A wonderful discovery
We found them a few weeks after my dad died. (My mother had died ten years earlier.) We were cleaning our childhood home and had chosen to start in my parents' bedroom. He'd kept their bedroom the same all these years, never touching any of her belongings. Half-empty perfume bottles on her dresser, Sunday "church clothes" in her closet a life frozen in time.
We sat on the bedroom floor, untied the red lace, and recalled my mom's responses to each of these gifts. I was 30, married, and the father of a two-year-old child. My sister was 20. But in that moment, we were again Thelma's little kids.
She had always shown delight reading each misspelled birthday card. Smiled like an anxious schoolgirl, eyes closed, as we presented her with our annual "surprise" May Day bouquet of freshly-picked violets. She always treated our gifts of refrigerator art like museum masterpieces.

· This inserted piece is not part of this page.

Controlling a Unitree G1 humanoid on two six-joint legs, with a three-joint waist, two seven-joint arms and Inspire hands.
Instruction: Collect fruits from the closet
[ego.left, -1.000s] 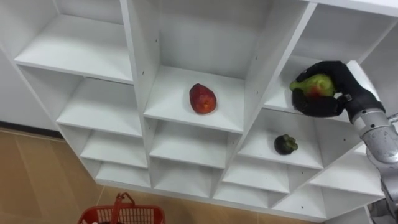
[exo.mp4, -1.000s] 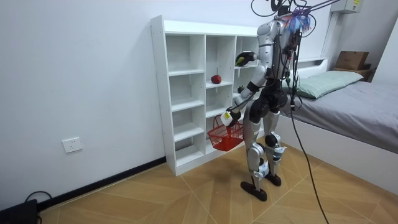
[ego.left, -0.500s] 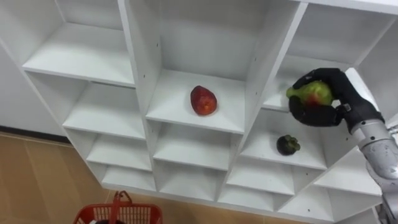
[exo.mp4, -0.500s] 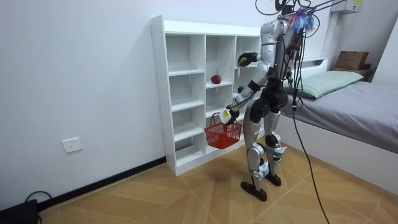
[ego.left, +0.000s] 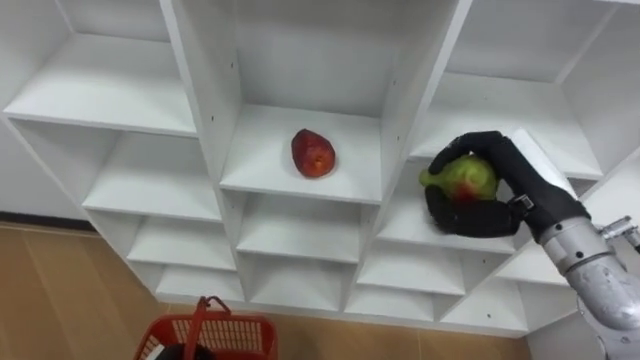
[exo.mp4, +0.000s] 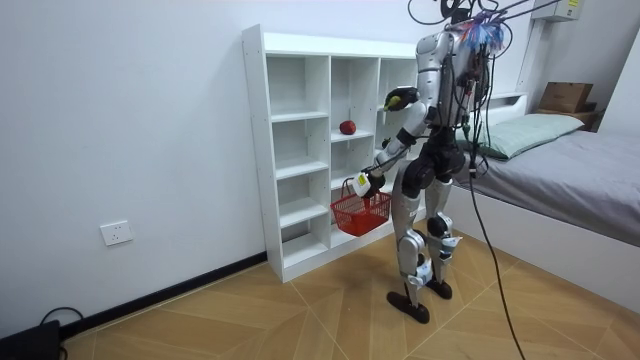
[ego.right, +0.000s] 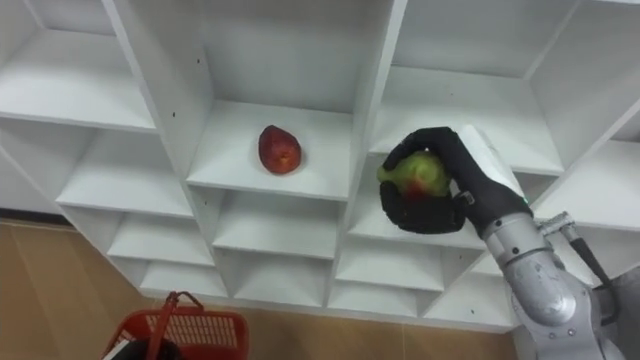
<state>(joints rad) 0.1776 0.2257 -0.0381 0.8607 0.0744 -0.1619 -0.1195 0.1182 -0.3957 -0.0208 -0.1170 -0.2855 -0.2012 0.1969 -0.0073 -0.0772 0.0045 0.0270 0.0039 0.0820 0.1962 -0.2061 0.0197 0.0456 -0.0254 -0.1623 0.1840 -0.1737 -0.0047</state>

Perhaps I should not have been surprised to find these hidden treasures. As a child, playing in the attic, I had accidentally discovered an old wooden box. It contained cards and love letters from my father, written to my mother while he fought in England and Germany during World War II. I had known my father as a large, powerful man, not given to outward displays of affection. My mother knew otherwise and had preserved his loving words. As she had preserved ours.